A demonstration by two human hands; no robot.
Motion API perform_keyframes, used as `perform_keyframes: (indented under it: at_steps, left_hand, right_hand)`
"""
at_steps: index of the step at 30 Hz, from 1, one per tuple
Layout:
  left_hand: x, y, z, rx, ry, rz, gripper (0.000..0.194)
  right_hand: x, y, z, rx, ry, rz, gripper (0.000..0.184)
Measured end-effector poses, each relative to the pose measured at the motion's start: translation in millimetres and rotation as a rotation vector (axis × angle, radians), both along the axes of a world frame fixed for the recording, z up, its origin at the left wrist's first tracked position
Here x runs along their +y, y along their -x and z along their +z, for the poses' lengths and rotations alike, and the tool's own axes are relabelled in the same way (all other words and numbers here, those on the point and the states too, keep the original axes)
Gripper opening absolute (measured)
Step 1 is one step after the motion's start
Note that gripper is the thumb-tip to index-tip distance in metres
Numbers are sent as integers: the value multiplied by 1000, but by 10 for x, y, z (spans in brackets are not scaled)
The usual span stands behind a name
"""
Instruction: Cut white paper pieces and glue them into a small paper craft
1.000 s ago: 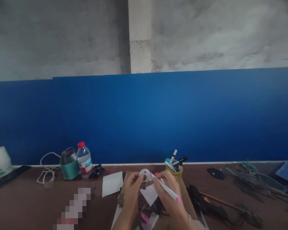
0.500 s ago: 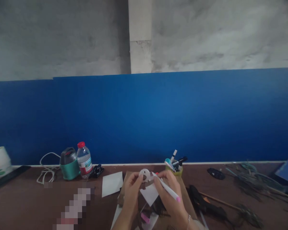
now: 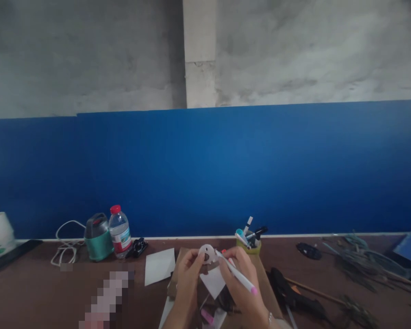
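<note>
My left hand (image 3: 187, 276) pinches a small round white paper disc (image 3: 206, 252) with dark marks on it, held up above the brown table (image 3: 37, 292). My right hand (image 3: 241, 284) grips a white marker with a pink end (image 3: 238, 275), its tip touching the disc. Both hands are closed on what they hold. Beneath them lie a white paper scrap (image 3: 212, 281) and a brown cardboard piece (image 3: 174, 283). A pink marker cap (image 3: 207, 316) lies near my wrists.
A yellow-green cup of pens (image 3: 248, 241) stands just behind my right hand. A white paper square (image 3: 159, 266), water bottle (image 3: 119, 232), teal container (image 3: 97, 237) and white cable (image 3: 65, 246) sit left. A black glue gun (image 3: 292, 294) and dried stems (image 3: 366, 262) lie right.
The view has tilted up slightly, so everything sits a little lower in frame. My hands keep the disc and marker together with only small shifts.
</note>
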State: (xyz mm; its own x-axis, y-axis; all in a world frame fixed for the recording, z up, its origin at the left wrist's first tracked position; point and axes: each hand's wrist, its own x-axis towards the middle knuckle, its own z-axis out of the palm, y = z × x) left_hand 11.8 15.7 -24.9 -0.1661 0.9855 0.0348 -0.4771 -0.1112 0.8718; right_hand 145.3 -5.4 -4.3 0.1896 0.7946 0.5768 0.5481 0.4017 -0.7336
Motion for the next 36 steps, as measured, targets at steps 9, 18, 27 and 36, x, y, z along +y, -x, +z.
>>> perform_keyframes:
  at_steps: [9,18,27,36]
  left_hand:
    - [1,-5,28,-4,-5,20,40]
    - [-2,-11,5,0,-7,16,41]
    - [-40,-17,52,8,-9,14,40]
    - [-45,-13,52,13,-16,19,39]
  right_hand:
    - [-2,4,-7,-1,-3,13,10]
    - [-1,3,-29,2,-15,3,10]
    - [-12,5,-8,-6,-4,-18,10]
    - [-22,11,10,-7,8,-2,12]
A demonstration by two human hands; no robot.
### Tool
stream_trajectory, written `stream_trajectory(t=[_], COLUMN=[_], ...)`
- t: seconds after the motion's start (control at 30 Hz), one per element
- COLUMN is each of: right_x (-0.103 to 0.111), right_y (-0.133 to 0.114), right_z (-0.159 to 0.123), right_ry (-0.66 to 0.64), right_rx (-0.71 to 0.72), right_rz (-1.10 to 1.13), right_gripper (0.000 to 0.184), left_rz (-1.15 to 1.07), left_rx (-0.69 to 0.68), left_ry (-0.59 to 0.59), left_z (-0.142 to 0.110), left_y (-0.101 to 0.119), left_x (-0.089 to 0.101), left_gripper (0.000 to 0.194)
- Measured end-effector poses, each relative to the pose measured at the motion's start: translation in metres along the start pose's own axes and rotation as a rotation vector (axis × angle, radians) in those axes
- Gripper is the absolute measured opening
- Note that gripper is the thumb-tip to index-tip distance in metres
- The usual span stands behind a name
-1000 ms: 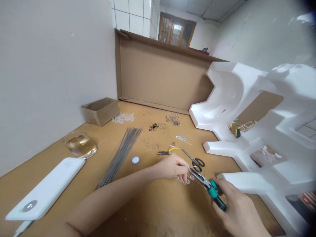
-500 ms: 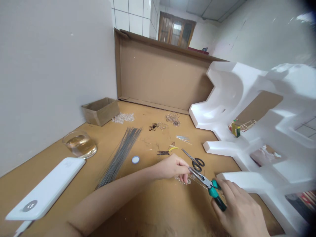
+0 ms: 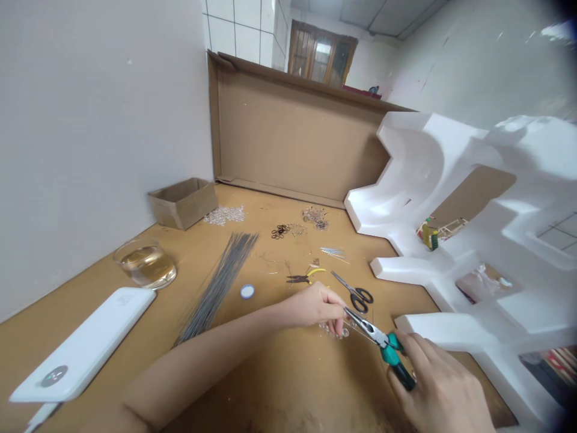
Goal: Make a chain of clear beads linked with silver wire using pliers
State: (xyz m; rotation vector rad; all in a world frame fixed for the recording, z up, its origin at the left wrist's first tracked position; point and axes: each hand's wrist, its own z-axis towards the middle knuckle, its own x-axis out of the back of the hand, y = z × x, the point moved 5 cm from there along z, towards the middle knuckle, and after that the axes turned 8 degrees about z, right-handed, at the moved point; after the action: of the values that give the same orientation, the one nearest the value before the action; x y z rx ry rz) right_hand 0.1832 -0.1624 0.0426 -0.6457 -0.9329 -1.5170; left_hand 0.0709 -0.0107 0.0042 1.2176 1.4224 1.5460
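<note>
My right hand (image 3: 439, 376) is wrapped round the green and black handles of long-nose pliers (image 3: 376, 332). Their slim jaws reach up-left to the fingertips of my left hand (image 3: 318, 305). With thumb and forefinger, the left hand pinches a thin wire (image 3: 364, 334), which runs down-right beside the pliers. What the jaw tips grip is too small to make out. Several clear beads (image 3: 345, 332) show under and beside the left fingers; whether they are threaded on the wire I cannot tell. Black-handled scissors (image 3: 356, 294) lie just beyond the jaws.
Yellow-handled pliers (image 3: 300, 278), a bundle of grey wires (image 3: 220, 282) and a blue-rimmed white disc (image 3: 247, 291) lie on the table. Clear beads (image 3: 225, 214) are heaped by a cardboard box (image 3: 183, 204). A glass (image 3: 146, 264) and white power bank (image 3: 85, 343) stand left; white foam (image 3: 406, 270) borders the right.
The pliers in my right hand have turned slightly, their jaws looking closer together now. My left hand keeps almost the same place.
</note>
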Motion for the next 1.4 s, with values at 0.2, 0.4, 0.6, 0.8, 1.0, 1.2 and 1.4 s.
stream_trajectory(t=[0.2,0.4,0.6,0.8,1.0,1.2,1.4], right_x=[-0.003,-0.006,-0.008,-0.002,-0.003,0.002,0.006], right_y=[0.004,0.020,0.020,0.014,0.013,0.015,0.019], right_z=[-0.002,-0.004,-0.001,0.001,0.001,0.003,0.002], right_ry=[-0.133,-0.251,-0.280,-0.171,-0.158,-0.155,-0.167], right_rx=[-0.045,-0.149,-0.179,-0.132,-0.146,-0.132,-0.097], right_rz=[-0.009,-0.008,-0.019,-0.064,-0.088,-0.048,-0.063], right_gripper=[0.021,0.027,0.030,0.035,0.032,0.035,0.034], left_rz=[-0.034,-0.188,-0.158,-0.217,-0.201,-0.158,-0.059], left_rx=[-0.001,-0.066,-0.112,-0.090,-0.080,-0.136,-0.168], left_ry=[0.006,0.197,0.250,0.222,0.204,0.266,0.277], left_z=[0.003,0.003,-0.001,0.004,0.004,0.001,-0.002], left_y=[-0.003,0.003,0.009,0.003,0.001,0.006,0.009], left_x=[-0.001,0.004,0.004,0.006,0.002,0.005,0.011], left_gripper=[0.019,0.020,0.023,0.029,0.030,0.027,0.022])
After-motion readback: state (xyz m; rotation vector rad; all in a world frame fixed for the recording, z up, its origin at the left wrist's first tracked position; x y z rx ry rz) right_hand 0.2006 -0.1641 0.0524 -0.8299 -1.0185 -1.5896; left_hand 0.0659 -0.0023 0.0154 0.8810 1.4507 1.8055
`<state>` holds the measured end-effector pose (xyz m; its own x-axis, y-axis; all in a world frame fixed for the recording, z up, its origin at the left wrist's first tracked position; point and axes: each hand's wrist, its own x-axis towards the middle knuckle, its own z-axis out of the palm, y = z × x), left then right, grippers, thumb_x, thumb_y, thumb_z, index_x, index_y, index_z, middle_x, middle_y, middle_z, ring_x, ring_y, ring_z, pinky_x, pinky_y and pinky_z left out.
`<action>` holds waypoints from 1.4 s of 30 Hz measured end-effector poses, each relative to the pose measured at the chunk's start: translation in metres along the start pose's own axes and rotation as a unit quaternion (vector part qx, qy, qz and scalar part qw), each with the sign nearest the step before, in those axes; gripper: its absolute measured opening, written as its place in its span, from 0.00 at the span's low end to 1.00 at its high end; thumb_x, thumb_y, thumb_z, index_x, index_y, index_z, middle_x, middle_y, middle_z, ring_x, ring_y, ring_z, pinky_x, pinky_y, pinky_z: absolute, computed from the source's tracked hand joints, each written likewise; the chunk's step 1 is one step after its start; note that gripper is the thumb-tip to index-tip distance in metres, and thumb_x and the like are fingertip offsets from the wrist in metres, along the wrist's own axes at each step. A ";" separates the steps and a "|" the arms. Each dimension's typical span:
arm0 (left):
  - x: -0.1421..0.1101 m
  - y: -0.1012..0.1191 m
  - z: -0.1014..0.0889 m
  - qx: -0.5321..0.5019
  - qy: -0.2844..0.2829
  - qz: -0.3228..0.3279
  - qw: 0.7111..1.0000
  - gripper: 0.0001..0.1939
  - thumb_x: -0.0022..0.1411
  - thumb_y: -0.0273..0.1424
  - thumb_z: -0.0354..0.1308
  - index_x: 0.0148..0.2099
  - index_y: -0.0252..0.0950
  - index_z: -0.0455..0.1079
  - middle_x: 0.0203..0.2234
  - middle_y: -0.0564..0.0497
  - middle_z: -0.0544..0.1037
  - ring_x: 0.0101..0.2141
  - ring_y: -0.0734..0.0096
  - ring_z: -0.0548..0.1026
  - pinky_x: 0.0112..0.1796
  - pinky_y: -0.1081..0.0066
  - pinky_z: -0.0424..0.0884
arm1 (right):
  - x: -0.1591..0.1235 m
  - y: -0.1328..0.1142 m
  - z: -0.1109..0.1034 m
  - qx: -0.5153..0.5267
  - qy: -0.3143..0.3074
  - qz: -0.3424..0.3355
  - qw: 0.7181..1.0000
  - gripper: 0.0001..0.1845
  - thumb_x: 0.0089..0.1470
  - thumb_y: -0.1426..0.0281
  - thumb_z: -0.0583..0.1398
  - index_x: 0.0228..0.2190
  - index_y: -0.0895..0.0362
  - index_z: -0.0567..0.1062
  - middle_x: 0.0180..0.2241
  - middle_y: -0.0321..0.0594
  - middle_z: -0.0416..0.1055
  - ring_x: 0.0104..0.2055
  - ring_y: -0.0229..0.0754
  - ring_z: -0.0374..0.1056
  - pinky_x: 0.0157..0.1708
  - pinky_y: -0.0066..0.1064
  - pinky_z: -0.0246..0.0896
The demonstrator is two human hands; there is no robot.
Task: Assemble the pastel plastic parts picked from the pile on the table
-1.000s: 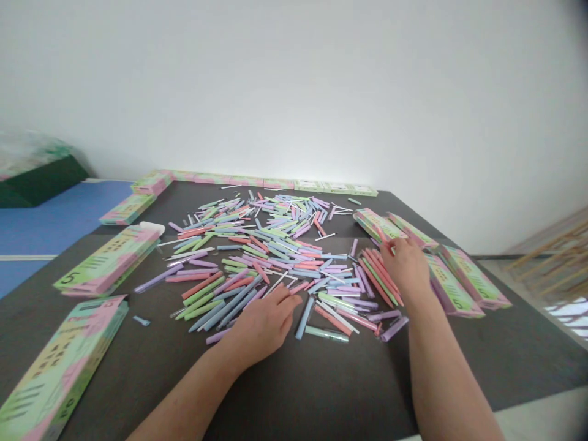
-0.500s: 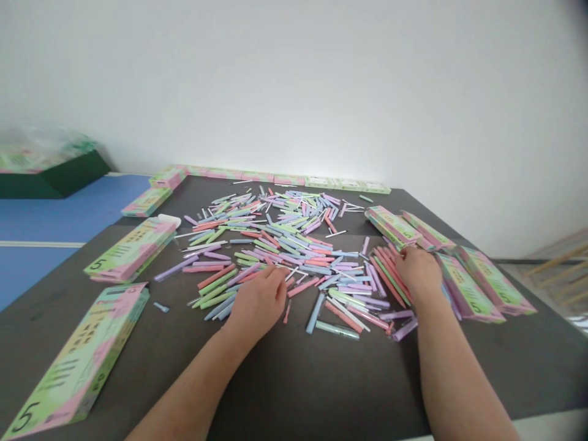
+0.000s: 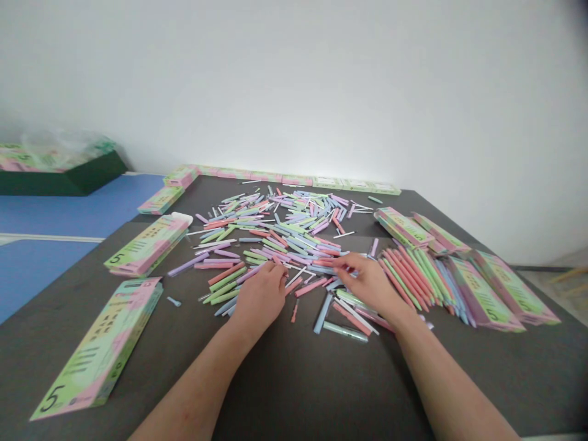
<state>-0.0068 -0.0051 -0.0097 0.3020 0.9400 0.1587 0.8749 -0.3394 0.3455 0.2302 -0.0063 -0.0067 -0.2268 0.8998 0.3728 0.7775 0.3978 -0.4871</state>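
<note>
A wide heap of pastel pens (image 3: pixel 294 236) in coral, green, blue and purple covers the middle of the dark table. My left hand (image 3: pixel 263 294) is closed at the near side of the heap, its fingertips pinched together; whatever is in them is hidden. My right hand (image 3: pixel 370 283) reaches in from the right, thumb and fingers closing on the end of a coral pen (image 3: pixel 325 262). A row of pens sorted by colour (image 3: pixel 416 275) lies fanned out to the right of that hand, with coral, green and blue grouped side by side.
Printed pen boxes (image 3: pixel 101 346) lie along the left side, others (image 3: pixel 487 294) on the right, and a line of them (image 3: pixel 298 180) along the back edge. A dark green bin (image 3: pixel 64 177) with plastic bags stands on a blue surface at far left.
My right hand has left the sorted row and moved left to the heap. The left hand has shifted slightly, staying closed at the heap's near side. The view has turned right.
</note>
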 end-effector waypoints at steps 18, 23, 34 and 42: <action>0.006 -0.016 -0.003 0.077 0.019 -0.081 0.994 0.15 0.66 0.27 0.43 0.49 0.37 0.68 0.44 0.44 0.74 0.40 0.62 0.75 0.36 0.68 0.69 | -0.015 -0.051 0.051 0.001 -0.193 -0.173 0.966 0.05 0.58 0.71 0.56 0.32 0.57 0.72 0.35 0.43 0.69 0.42 0.44 0.63 0.43 0.36 0.60; 0.005 -0.013 -0.004 0.056 0.033 -0.069 0.996 0.14 0.65 0.27 0.44 0.48 0.36 0.69 0.42 0.44 0.74 0.41 0.60 0.75 0.38 0.67 0.69 | -0.017 -0.054 0.049 -0.016 -0.206 -0.169 0.964 0.05 0.59 0.73 0.54 0.33 0.58 0.70 0.36 0.44 0.68 0.41 0.45 0.63 0.43 0.37 0.60; 0.004 -0.003 -0.003 -0.047 0.030 0.000 0.998 0.11 0.64 0.25 0.45 0.41 0.36 0.69 0.38 0.47 0.75 0.39 0.65 0.73 0.41 0.68 0.66 | -0.005 -0.040 0.041 0.448 -0.074 0.184 0.872 0.11 0.54 0.61 0.58 0.29 0.56 0.68 0.19 0.29 0.65 0.17 0.32 0.60 0.18 0.24 0.55; 0.000 -0.004 0.007 0.021 -0.082 0.037 0.996 0.06 0.59 0.32 0.56 0.39 0.37 0.69 0.37 0.47 0.75 0.41 0.62 0.73 0.39 0.67 0.67 | -0.003 -0.038 0.037 0.558 0.022 0.256 0.789 0.14 0.46 0.65 0.65 0.36 0.58 0.76 0.28 0.37 0.73 0.27 0.35 0.72 0.24 0.23 0.63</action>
<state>-0.0075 -0.0041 -0.0173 0.4203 0.9070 0.0280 0.8625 -0.4089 0.2982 0.1795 -0.0170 -0.0189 -0.0102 0.9965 -0.0829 -0.2462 -0.0829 -0.9657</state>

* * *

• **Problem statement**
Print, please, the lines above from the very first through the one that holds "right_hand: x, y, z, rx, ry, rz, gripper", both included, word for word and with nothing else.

• **Response**
A demonstration by two human hands; no robot.
Motion API perform_keyframes, used as `perform_keyframes: (indented under it: at_steps, left_hand, right_hand)`
"""
at_steps: index of the step at 30 Hz, from 1, one per tuple
Layout:
  left_hand: x, y, z, rx, ry, rz, gripper (0.000..0.194)
  right_hand: x, y, z, rx, ry, rz, gripper (0.000..0.184)

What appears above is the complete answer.